FADNet++: Real-Time and Accurate Disparity Estimation with Configurable Networks

Overview

FADNet++: Real-Time and Accurate Disparity Estimation with Configurable Networks

This repository contains the code (in PyTorch) for the "FADNet++" paper.

Contents

  1. Introduction
  2. Usage
  3. Results
  4. Acknowledgement
  5. Contacts

Introduction

We propose an efficient and accurate deep network for disparity estimation named FADNet with three main features:

  • It exploits efficient 2D based correlation layers with stacked blocks to preserve fast computation.
  • It combines the residual structures to make the deeper model easier to learn.
  • It contains multi-scale predictions so as to exploit a multi-scale weight scheduling training technique to improve the accuracy.

Usage

Dependencies

Package Installation

  • Execute "sh compile.sh" to compile libraries needed by GANet.
  • Enter "layers_package" and execute "sh install.sh" to install customized layers, including Channel Normalization layer and Resample layer.

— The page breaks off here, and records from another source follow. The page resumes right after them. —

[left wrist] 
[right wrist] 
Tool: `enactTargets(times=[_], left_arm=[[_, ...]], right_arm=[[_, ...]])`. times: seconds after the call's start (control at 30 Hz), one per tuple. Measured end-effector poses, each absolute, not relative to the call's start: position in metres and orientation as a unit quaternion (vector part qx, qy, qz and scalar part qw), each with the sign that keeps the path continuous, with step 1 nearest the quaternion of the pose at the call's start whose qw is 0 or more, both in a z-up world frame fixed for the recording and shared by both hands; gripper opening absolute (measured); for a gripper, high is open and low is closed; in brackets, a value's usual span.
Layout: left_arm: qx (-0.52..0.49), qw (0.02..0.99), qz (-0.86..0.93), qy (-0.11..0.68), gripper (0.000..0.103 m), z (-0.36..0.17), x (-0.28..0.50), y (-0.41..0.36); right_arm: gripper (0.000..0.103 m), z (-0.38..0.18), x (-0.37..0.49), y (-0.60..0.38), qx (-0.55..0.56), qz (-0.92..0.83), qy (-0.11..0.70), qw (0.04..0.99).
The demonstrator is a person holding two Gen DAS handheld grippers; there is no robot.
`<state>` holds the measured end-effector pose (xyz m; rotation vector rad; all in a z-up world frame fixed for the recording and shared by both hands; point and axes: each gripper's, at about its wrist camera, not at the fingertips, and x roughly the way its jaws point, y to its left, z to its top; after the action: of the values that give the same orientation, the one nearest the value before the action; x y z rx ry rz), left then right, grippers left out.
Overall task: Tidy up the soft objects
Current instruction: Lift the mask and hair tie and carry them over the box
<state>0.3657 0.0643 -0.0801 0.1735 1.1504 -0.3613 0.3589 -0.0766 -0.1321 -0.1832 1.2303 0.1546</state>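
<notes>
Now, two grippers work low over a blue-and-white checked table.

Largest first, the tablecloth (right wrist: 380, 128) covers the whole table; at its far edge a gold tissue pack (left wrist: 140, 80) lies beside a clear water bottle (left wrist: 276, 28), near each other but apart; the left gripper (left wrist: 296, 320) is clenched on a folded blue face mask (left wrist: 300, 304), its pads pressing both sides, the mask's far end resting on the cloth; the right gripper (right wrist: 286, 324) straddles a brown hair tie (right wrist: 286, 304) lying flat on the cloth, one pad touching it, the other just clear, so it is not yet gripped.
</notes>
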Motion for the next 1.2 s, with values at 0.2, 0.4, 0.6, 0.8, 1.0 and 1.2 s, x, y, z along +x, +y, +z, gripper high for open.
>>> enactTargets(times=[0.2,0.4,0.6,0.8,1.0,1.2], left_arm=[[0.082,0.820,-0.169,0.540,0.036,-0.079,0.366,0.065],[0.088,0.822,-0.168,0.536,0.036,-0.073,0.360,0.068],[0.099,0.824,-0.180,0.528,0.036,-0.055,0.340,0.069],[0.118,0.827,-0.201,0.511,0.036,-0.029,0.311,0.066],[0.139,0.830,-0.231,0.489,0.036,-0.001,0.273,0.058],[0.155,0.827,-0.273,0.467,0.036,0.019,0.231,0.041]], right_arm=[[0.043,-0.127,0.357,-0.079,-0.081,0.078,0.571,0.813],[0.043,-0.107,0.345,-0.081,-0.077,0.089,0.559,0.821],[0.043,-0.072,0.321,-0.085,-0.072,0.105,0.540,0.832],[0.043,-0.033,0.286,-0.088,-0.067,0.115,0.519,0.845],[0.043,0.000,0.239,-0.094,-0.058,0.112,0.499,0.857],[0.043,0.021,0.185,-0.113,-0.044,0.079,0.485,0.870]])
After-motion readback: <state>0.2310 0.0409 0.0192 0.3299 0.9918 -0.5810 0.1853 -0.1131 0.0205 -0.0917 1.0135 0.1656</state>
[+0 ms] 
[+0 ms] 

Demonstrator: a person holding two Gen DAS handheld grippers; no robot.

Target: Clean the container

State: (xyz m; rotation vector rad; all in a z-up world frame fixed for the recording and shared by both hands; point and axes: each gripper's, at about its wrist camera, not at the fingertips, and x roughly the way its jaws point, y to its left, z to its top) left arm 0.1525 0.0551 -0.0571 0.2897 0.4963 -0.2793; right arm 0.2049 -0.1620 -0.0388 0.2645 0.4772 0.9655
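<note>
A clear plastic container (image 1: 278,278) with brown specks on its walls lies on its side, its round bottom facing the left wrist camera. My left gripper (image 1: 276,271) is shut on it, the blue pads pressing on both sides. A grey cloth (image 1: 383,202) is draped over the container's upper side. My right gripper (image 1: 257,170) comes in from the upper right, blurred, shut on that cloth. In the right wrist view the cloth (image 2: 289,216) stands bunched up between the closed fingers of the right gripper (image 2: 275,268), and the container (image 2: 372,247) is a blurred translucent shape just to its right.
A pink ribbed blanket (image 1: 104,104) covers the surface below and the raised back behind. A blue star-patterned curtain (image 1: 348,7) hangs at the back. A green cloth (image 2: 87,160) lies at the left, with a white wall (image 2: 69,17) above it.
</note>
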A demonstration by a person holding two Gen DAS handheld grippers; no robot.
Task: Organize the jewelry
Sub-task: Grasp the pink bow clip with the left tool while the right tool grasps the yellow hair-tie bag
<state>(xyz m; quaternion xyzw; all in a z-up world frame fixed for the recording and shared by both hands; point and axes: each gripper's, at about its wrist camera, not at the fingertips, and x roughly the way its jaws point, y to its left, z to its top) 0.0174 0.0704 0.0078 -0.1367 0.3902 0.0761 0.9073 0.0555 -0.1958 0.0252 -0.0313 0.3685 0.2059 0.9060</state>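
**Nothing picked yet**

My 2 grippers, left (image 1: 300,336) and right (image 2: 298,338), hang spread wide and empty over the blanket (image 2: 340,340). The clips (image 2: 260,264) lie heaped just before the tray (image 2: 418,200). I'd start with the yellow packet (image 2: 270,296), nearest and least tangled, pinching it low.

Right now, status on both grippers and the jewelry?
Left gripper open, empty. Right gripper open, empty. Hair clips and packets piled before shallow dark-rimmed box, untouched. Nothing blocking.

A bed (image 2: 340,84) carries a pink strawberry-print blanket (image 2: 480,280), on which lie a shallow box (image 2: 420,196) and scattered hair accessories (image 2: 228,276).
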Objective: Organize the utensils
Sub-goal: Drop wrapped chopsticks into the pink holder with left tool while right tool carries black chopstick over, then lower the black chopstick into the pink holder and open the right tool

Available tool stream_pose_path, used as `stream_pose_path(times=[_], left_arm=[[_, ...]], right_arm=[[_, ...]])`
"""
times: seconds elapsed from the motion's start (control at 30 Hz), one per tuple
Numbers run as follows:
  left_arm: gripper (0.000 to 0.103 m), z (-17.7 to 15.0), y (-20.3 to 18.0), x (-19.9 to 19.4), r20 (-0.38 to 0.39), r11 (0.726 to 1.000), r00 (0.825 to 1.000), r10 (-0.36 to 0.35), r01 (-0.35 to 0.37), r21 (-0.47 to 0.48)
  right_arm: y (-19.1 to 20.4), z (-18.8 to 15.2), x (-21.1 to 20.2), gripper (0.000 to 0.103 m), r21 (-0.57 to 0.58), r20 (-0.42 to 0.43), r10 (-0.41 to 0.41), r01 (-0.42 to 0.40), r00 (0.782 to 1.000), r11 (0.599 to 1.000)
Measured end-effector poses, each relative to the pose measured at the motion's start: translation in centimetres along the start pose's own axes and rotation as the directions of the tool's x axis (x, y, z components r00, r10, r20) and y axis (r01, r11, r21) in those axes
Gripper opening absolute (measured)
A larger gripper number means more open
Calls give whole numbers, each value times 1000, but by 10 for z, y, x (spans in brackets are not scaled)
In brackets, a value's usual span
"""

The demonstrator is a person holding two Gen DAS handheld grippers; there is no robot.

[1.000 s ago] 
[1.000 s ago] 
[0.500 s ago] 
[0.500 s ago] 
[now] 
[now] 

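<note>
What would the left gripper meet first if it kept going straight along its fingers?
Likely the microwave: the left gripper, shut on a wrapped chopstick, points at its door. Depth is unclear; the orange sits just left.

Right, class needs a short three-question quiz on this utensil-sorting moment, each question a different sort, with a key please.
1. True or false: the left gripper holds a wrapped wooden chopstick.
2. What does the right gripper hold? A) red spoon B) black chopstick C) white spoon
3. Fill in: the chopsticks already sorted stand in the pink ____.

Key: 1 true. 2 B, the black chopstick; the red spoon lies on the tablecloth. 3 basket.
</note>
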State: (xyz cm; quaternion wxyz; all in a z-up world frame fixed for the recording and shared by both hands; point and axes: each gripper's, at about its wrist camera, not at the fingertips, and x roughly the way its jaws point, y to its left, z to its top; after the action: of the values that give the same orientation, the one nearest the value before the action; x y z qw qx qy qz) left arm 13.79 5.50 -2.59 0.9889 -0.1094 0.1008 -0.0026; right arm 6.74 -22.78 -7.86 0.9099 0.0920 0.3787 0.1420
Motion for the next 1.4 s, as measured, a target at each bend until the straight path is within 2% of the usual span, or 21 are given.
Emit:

We also release the docker version of this project, which has been configured completely and can be used directly. Please refer to this website for the image.

Usage of Scene Flow dataset
Download RGB cleanpass images and its disparity for three subset: FlyingThings3D, Driving, and Monkaa. Organize them as follows:
- FlyingThings3D_release/frames_cleanpass
- FlyingThings3D_release/disparity
- driving_release/frames_cleanpass
- driving_release/disparity
- monkaa_release/frames_cleanpass
- monkaa_release/disparity
Put them in the data/ folder (or soft link). The *train.sh* defaultly locates the data root path as data/.

Train

We use template scripts to configure the training task, which are stored in exp_configs. One sample "fadnet.conf" is as follows:

net=fadnet
loss=loss_configs/fadnet_sceneflow.json
outf_model=models/${net}-sceneflow
logf=logs/${net}-sceneflow.log

lr=1e-4
devices=0,1,2,3
dataset=sceneflow
trainlist=lists/SceneFlow.list
vallist=lists/FlyingThings3D_release_TEST.list
startR=0
startE=0
batchSize=16
maxdisp=-1
model=none
#model=fadnet_sceneflow.pth
Parameter Description Options
net network architecture name dispnets, dispnetc, dispnetcss, fadnet, psmnet, ganet
loss loss weight scheduling configuration file depends on the training scheme
outf_model folder name to store the model files \
logf log file name \
lr initial learning rate \
devices GPU device IDs to use depends on the hardware system
dataset dataset name to train sceneflow
train(val)list sample lists for training/validation \
startR the round index to start training (for restarting training from the checkpoint) \
startE the epoch index to start training (for restarting training from the checkpoint) \
batchSize the number of samples per batch \
maxdisp the maximum disparity that the model tries to predict \
model the model file path of the checkpoint \

We have integrated PSMNet and GANet for comparison. The sample configuration files are also given.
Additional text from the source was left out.